Tony Robbins larger than life
Tony Robbins, America’s most famous and successful nonathletic coach, does not do small.
Everything about him is massive. His hands, perpetually in motion, are the size of skillets. The Oxfords? Sixteens. During an interview, his muscles seem primed to rip, Hulklike, out of his suit. His 6-foot-7 frame dwarfs the hotel chair. Sitting seems like punishment for a man who claims to clock 26.5 miles in a day (granted, a 16-hour day), a motivational marathon, pacing an amphitheater stage.
In Robbins’ world, there’s never too much. A man with his own Mastery University, he ended his formal studies at high school, but says, “I read 700 books in the area of human development, psychology, physiology, things that I thought could make a difference.”
He loves numbers, preferably in the thousands (sizes of paid audiences), millions (money made, lost — $42 million on his divorce alone — then made again, current worth about $480 million) and billions (wealth of friends and clients).
Money: Master the Game: 7 Simple Steps to Financial Freedom is his first “major” book in 20 years. Spend some time with Robbins — say, five minutes — and you get why he hasn’t written a book in so long. He’s no good at rest.
Please don’t call Robbins, 54, a motivator. “If all you do is motivate, without a strategy, it’s like a warm bath,” he says. “It’s nice. It’s not enough.”
So what does he do? “I am able to inspire people.” This is what keeps him going. “You have to keep growing, keep expanding, keep adding your skills. You got to be fit,” he says. “It’s about impact, and it’s all about love for me.
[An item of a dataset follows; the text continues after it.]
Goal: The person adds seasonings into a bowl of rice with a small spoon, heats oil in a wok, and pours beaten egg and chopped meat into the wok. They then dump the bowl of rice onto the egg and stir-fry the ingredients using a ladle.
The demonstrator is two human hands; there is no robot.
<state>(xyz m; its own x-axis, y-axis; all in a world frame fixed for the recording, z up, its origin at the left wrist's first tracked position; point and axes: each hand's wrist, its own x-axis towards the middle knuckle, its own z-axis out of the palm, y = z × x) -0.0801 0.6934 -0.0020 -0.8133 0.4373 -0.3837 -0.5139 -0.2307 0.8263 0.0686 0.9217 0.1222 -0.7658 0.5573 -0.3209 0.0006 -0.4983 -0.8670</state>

Quite frankly, I’m a love bug.”
Robbins is used to being center stage in stadiums of believers who pay dearly and surround the love bug with love. He rarely makes one point when he can make a rhetorical peregrination of five or six.
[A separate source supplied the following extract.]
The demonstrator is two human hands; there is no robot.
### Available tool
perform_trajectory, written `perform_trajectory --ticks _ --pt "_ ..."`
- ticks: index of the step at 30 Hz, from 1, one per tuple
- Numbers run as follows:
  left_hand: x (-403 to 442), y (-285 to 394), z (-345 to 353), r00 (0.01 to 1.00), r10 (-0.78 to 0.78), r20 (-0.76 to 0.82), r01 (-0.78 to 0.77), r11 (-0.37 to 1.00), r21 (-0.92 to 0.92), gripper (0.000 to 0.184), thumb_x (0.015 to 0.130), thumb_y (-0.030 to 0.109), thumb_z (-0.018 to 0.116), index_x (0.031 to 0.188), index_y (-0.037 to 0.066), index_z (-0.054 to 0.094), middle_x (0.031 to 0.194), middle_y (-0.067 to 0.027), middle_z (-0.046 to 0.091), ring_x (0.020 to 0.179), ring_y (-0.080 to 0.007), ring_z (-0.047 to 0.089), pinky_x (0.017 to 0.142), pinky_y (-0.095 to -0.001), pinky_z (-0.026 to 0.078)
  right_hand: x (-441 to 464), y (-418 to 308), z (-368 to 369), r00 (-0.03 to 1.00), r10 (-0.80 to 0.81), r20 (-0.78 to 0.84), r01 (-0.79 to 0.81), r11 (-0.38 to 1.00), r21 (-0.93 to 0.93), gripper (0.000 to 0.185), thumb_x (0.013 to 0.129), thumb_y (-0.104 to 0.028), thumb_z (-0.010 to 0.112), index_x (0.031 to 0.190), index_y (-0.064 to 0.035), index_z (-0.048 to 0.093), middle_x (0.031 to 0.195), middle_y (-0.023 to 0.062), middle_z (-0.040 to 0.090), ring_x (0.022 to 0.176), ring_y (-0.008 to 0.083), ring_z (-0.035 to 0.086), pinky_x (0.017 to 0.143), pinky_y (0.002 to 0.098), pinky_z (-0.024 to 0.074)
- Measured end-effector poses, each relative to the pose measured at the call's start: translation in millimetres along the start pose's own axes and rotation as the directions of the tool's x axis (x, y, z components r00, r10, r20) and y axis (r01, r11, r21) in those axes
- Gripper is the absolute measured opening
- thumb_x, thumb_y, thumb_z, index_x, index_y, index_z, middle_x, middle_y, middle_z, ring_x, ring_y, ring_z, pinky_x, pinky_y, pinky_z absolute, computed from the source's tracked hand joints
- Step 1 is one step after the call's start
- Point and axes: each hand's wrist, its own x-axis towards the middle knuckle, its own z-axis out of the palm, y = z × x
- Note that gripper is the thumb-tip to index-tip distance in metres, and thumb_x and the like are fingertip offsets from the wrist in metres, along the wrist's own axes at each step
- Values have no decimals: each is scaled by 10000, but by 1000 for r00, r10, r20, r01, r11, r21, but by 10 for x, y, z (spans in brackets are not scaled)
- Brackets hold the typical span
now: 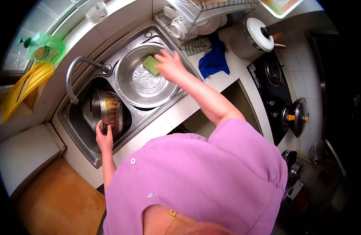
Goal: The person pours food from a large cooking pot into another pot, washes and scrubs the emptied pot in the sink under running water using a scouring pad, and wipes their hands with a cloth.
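My left hand (105, 138) is closed on the small dark handle of a metal pot (112, 111). The pot stands tilted on its side in the left sink basin (79, 117), its scorched, brown-stained bottom showing. Over the right basin, my right hand (170, 65) has its fingers spread at the edge of a green sponge (150, 65). Whether the fingertips press on the sponge is hard to make out. The sponge lies inside a wide metal bowl (127, 98) with suds or water drops in its bottom.
A curved faucet (72, 78) arches over the left basin. Green soap bottle (45, 49) and yellow rack (26, 90) stand by the window. Right of the sink are a dish rack (184, 11) with crockery, a blue cloth (214, 58), a lidded pot (257, 35) and a black stove (272, 94).
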Motion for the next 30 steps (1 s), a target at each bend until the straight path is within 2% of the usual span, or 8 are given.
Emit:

Here’s what he says about money: “I think money makes people more of who they are. If you’re mean, you’ve got more to be mean with. If you’re giving, you’ve got more to give. It’s a magnifying device. In today’s world, it’s nothing. It’s ones and zeros.”
Last year, to escape the punitive taxes of his native California, Robbins and his second wife, Sage, looked at 88 properties in three states before moving to a $25million home in Palm Beach, because Florida is one of seven states without an income tax. It was in a large, mostly empty room at his new spread that Robbins wrote his book in an unorthodox fashion: He created a chapel of Post-it Notes placed all over the room, insights from interviewing 50 “of the most brilliant minds in the world, people who started with nothing and became self-made billionaires, top hedge fund guys as well as Nobel laureates.”
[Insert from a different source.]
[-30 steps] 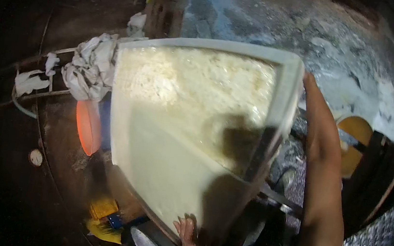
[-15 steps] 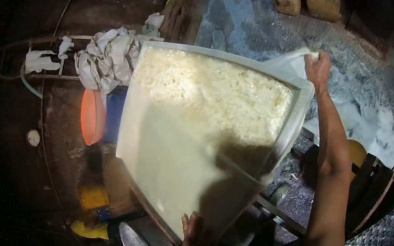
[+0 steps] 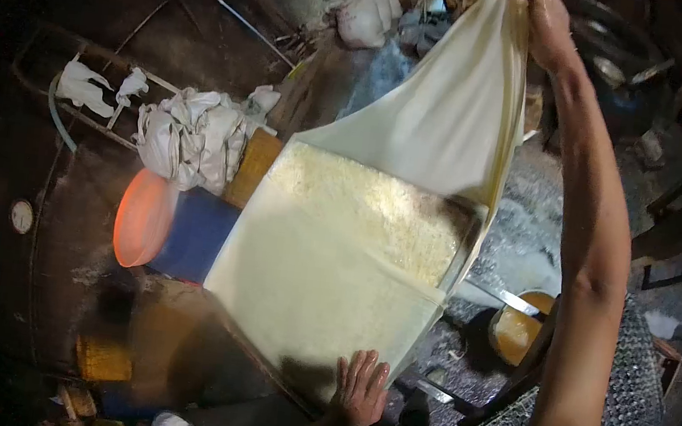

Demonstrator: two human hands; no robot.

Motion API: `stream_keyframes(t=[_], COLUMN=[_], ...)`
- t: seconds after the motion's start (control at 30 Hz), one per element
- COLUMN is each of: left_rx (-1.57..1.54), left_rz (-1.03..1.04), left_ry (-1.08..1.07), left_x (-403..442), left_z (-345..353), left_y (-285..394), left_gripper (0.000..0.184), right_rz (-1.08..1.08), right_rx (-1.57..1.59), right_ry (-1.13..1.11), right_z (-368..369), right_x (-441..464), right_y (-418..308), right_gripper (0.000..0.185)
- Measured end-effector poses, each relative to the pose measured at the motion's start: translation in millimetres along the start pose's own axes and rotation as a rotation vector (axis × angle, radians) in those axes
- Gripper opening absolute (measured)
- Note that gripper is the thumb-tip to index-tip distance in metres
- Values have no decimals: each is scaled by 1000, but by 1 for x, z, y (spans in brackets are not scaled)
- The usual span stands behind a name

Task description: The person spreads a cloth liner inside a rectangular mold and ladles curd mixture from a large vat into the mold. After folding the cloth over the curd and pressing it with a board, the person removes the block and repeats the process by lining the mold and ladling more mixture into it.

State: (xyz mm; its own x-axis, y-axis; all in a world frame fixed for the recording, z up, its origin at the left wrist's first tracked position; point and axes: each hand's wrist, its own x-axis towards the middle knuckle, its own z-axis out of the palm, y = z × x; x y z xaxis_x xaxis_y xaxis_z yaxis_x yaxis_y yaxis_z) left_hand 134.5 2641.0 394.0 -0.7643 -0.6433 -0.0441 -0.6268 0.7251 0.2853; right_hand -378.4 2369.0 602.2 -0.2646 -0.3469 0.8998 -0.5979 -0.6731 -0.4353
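Two hands handle the pale cloth [image 3: 453,116]: the right hand [image 3: 540,19] grips a raised corner; the left hand [image 3: 360,389] rests open, grasping nothing, on the folded part. Curd-like mass [image 3: 360,194] shows between, within the frame [image 3: 467,244]. Apparently a wrapping step; next calls for laying that corner over smoothly.

Mash [image 3: 360,190] in a tray [image 3: 467,242], cloth [image 3: 301,271] over its near part, tub [image 3: 142,220] to its left; rags [image 3: 186,136] behind the tub, bucket [image 3: 517,332] at right

Single head-worn camera: looks forward and down, from above, near pale cloth [image 3: 321,274].
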Motion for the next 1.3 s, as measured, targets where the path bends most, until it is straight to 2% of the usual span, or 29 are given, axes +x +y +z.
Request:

The 656-page book, No. 1 on the Publishers Weekly nonfiction and Amazon self-help lists, takes awhile to impart meaning, offering such advice as: Save more, compound your savings, hire a fiduciary instead of a stockbroker. The reader gets a ton of Tony — the legend of his hard-luck childhood, abandonment by four fathers, no money, no food, no college, a janitor at 17, the grace of generosity.
Book sales may be brisk, but initial reviews have been brutal. Robbins is all about banishing the negative, so it’s unlikely that such comments affect him.
He says that his company “does $5 billion annually in sales.” Charity motivates him; “contribution” is the last of his “six human needs.” And he says he won’t see a dime from the new book. “I’m giving away all the profits. I’ve provided 50 million meals. I hope to give away 100 million with matching funds.”